▸ DATA EXTRACT:
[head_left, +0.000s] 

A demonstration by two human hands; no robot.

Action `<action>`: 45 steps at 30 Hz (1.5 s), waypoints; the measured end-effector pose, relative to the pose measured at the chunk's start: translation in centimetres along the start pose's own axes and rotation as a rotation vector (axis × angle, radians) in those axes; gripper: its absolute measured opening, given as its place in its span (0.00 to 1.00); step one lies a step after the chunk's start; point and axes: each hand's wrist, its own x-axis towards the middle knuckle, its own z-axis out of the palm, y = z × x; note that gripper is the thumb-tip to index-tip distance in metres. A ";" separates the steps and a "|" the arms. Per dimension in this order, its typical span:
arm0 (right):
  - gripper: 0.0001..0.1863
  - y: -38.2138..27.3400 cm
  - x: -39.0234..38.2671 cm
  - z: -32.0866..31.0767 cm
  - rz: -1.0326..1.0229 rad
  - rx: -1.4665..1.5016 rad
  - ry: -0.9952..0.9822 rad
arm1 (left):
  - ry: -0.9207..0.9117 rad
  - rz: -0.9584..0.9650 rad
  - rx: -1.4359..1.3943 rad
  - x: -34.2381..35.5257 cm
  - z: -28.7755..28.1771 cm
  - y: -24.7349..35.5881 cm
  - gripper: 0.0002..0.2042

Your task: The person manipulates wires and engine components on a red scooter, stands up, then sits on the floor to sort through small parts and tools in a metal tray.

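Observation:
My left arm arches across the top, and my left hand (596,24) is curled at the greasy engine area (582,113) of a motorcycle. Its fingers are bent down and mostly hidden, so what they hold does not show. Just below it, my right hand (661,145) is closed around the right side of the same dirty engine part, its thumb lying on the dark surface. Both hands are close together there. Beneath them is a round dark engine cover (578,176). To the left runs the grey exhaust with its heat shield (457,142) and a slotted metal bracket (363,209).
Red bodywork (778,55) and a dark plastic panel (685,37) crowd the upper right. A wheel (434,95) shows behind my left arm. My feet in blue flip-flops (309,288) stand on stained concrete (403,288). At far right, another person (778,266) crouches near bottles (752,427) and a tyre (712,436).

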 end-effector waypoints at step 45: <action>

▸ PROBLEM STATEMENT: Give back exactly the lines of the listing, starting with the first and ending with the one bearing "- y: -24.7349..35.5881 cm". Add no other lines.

▸ EXERCISE ANSWER:
[head_left, +0.000s] 

A demonstration by two human hands; no robot.

Action `<action>`: 45 steps at 30 Hz (1.5 s), waypoints; the measured end-effector pose, relative to the pose measured at the chunk's start: translation in centimetres along the start pose's own axes and rotation as a rotation vector (axis × angle, radians) in those axes; gripper: its absolute measured opening, given as its place in its span (0.00 to 1.00); step one lies a step after the chunk's start; point and axes: each hand's wrist, its own x-axis towards the middle knuckle, its own z-axis out of the palm, y = z × x; note that gripper is the thumb-tip to index-tip distance in metres. A ";" separates the steps and a "|" the arms. Per dimension in this order, its typical span:
arm0 (right):
  - gripper: 0.0001..0.1863
  - y: -38.2138..27.3400 cm
  - x: -39.0234..38.2671 cm
  - z: -32.0866..31.0767 cm
  - rz: -1.0326..1.0229 rad
  - rx: -1.4665..1.5016 rad
  - ry: -0.9952..0.9822 rad
arm1 (left):
  - ry: -0.9207..0.9117 rad
  - rz: -0.9584..0.9650 rad
  - rx: -1.4359..1.3943 rad
  - x: -34.2381..35.5257 cm
  - z: -28.7755..28.1771 cm
  - y: -24.7349..35.5881 cm

There's nothing left to add to the output.